The researchers provided some insights:

According to the Flashbots team, many projects focus on the technical aspects of scaling networks while overlooking the economic limitations imposed by market structures.

MEV bot operators take advantage of low transaction costs, sending a vast number of them. In one example of a successful arbitrage trade, a bot earned $0.12 after paying a $0.02 fee.

However, the true cost of such operations is staggering, experts noted. On average, for a single successful transaction, a bot sends around 350 million transactions and consumes roughly 132 million gas – equivalent to nearly four full Ethereum blocks.

The economy of this activity ensures that one successful operation easily compensates for the costs of failures in others. Essentially, the bots function as search engines with built-in logic for executing specific algorithms. They initiate transactions for block inclusion and dispatch numerous requests across decentralized exchanges in search of arbitrage opportunities, costing approximately 2.6 million gas. If no opportunities are found, the bot simply takes no action.

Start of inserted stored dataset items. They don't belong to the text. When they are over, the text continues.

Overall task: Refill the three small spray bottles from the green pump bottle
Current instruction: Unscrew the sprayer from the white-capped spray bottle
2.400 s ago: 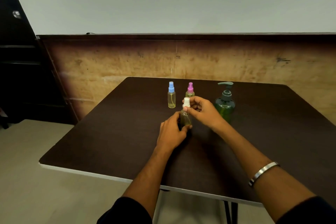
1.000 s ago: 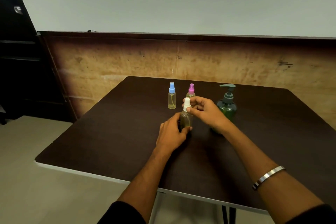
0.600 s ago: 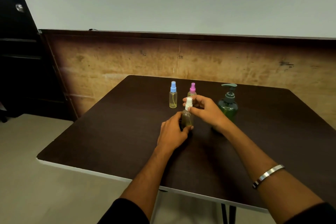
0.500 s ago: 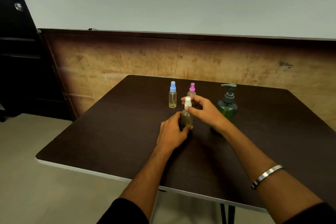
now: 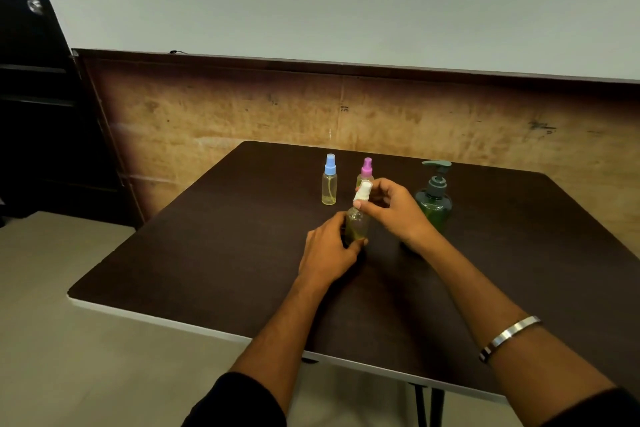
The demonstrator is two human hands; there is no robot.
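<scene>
A small clear spray bottle [image 5: 356, 224] with a white cap [image 5: 363, 191] stands on the dark table [image 5: 207, 253]. My left hand [image 5: 329, 250] grips its body low down. The fingers of my right hand [image 5: 394, 208] pinch the white cap, which sits slightly tilted on the neck. Behind stand a blue-capped spray bottle [image 5: 329, 180] and a pink-capped spray bottle [image 5: 365, 172], partly hidden by my right hand. The green pump bottle [image 5: 434, 199] stands upright to the right, just beyond my right wrist.
A worn wooden wall panel [image 5: 242, 114] runs behind the table. A dark cabinet [image 5: 41, 114] fills the left side. The table's near edge [image 5: 194, 326] has a pale rim, with beige floor [image 5: 86, 357] below it.
The white cap has tilted a little under my right fingers. Both hands stay on the same bottle in the same place; the view has shifted only slightly.
</scene>
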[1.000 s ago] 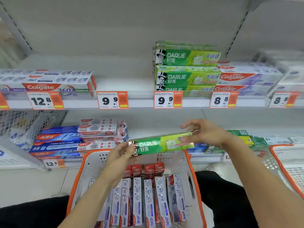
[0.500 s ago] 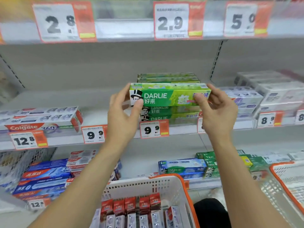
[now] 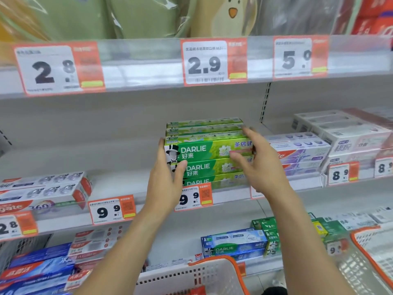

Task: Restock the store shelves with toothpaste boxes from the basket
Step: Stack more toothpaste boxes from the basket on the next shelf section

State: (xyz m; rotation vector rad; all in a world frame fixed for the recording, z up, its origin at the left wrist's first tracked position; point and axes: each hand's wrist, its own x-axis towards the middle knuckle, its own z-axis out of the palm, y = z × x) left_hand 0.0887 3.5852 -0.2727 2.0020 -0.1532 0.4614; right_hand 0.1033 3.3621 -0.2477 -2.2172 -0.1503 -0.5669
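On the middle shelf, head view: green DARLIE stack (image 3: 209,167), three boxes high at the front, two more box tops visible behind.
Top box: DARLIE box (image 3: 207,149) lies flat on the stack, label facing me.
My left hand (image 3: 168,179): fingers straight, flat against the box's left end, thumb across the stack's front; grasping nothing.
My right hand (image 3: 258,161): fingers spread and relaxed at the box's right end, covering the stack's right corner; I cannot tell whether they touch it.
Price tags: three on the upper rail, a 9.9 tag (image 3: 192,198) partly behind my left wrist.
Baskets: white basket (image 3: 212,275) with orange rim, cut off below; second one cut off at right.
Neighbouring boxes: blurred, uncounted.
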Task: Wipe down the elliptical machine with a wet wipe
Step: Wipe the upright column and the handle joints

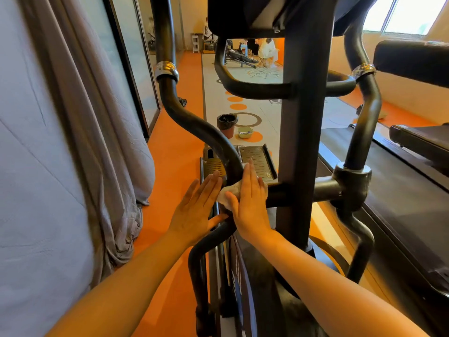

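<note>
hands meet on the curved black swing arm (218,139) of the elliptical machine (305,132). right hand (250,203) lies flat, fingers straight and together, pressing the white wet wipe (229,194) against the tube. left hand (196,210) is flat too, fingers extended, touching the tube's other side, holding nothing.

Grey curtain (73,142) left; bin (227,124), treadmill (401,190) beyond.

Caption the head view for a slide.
Both hands, left hand and right hand, press a wet wipe around the elliptical's curved arm.
</note>
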`<state>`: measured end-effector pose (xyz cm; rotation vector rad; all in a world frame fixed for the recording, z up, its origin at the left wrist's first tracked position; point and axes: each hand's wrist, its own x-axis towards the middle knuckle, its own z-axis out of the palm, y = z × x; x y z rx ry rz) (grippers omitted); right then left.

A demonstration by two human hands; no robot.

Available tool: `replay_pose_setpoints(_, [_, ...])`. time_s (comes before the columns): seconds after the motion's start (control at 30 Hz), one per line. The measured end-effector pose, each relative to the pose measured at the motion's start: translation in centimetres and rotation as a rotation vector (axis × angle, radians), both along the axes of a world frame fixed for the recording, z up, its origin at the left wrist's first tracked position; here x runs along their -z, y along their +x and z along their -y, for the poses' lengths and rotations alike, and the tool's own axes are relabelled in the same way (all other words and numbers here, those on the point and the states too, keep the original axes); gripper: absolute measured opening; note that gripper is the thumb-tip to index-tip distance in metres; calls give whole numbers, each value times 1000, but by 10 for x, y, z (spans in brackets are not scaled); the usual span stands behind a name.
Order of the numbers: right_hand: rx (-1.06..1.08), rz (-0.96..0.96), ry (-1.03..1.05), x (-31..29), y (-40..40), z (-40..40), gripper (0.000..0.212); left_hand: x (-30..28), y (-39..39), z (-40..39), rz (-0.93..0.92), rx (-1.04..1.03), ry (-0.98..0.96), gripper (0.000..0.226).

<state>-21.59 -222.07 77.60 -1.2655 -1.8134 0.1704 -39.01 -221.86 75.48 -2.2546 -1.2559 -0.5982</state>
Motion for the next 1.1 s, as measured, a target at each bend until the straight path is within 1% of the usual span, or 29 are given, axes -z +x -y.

Furthermore, the shift of networks to private mempools has catalyzed spam activity. This solution was initially intended to protect users from front-running. However, in rollups, the primary profit-making method for MEV bots is arbitrage. To access closed information in the pools, the software must send transactions for every block, the experts noted.

In addition to low fees, they identified the absence of an effective transaction auction mechanism as another factor—the order of transactions being included in a block is largely dictated by gas consumption.

«The gap between the paid fees and the gas used illustrates that spam imposes significant external costs on networks while delivering disproportionately little value in return, indicating a systematically inefficient market,» the researchers concluded.

The activities of these bots lead to blockchain congestion, increasing hardware demands and raising fees for average users, they added.

Flashbots experts see the solution to this problem in the implementation of «programmable privacy.» This would allow users access to real-time transaction information while simultaneously employing software restrictions to prevent information misuse.

It’s worth noting that Ethereum co-founder Vitalik Buterin has identified MEV as one of the primary threats to the network’s decentralization, alongside liquid staking and the costs associated with running a full node.